明日ここにいる君へ
私が退院して、まもなく――…
私は、きみなりくんに手紙を書いていた。
きみなりくんもまた、長い病院生活を終えて…
退院した、と知ったから。
近所のポストへと…投函しに、おばあちゃんが付き合ってくれた。
その日は…雨が降っていて。
手紙をぎゅっと胸に抱くようにしながら…それが濡れないようにと、おばあちゃんが挿す傘の中で…身を縮こませながら、歩いた。
少しだけ…背伸びして。
赤いポストへと……手紙を入れると。
「お返事が楽しみだねえ?」って、おばあちゃんがふんわりと優しい笑顔で言ってくれた。
もう、空からは…一滴の雫も落ちては来なかった。
ただ、分厚い雲が…頭上を支配していて。
それから、どんよりと……黒く渦巻くものが。
彼女の上を…浮遊していた。
きみなりくんからは……すぐに返事が届いた。
毎日、郵便受けに…手紙が届いていないかと、確認して…数日。
届いたそれに、心踊らせながら……
家の中へと戻った。
最初に報告に向かったのは…
おばあちゃんの居る所。
おばあちゃんは、朝……縁側に腰をかけて。のんびりと庭の景色を眺めるのが……日課だった。

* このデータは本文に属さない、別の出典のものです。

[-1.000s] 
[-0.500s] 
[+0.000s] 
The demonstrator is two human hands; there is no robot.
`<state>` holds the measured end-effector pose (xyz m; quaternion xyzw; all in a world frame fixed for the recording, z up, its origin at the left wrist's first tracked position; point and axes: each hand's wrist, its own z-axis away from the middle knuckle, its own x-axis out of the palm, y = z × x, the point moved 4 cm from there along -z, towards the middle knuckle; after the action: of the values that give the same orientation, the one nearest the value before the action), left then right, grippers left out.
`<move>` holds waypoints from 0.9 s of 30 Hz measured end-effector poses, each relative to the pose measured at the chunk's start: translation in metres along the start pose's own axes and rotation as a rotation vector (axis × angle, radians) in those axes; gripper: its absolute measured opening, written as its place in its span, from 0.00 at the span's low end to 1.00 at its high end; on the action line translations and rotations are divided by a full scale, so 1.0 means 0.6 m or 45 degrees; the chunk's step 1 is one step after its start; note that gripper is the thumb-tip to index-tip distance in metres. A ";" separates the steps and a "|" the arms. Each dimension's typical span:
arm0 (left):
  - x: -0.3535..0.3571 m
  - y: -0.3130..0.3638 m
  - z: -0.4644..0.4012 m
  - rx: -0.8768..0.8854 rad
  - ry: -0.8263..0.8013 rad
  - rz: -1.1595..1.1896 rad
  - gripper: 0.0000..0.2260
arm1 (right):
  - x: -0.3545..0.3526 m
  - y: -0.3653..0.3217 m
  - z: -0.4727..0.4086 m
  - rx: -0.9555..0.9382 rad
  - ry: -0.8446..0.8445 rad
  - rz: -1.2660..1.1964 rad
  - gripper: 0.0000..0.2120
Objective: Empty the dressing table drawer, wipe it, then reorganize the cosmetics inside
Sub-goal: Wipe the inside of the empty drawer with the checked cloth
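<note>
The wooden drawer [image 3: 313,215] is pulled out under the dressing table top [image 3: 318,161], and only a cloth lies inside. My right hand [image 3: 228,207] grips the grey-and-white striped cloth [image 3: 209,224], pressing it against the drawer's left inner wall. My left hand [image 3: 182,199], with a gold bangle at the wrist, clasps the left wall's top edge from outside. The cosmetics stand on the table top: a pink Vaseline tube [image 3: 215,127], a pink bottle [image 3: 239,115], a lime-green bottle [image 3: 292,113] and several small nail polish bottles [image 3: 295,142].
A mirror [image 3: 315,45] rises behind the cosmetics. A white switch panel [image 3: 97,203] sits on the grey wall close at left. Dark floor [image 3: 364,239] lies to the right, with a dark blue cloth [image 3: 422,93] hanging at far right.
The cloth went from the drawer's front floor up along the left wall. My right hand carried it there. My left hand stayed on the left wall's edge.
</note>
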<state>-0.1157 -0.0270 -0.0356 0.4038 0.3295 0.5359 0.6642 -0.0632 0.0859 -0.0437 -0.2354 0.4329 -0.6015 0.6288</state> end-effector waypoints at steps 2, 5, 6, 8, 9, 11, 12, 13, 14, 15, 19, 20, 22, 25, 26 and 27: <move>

私は…廊下をバタバタとはしって、彼女の姿を見掛けるなり、
「きみなりくんからお手紙来たよ!」って――…、その手紙を、目の前に翳した。
「良かったねえ。」
いつもと同じ……
穏やかな笑顔だった。
なのに。
やっぱり……おばあちゃんの頭の上には、アレが……より一層濃くなって。相変わらず…そこにあった。
「……おばあちゃん。」
「なあに?」
「ねえ、どうしておばあちゃんの頭の上に……黒いものがあるの?……ずっとだよ?」
返事は……なかった。
代わりに、ひとつ、小さく…微笑んで。
しわしわの小さな手で。
何度も何度も…私を撫でて。
それから、ぎゅと……抱き締めてくれた。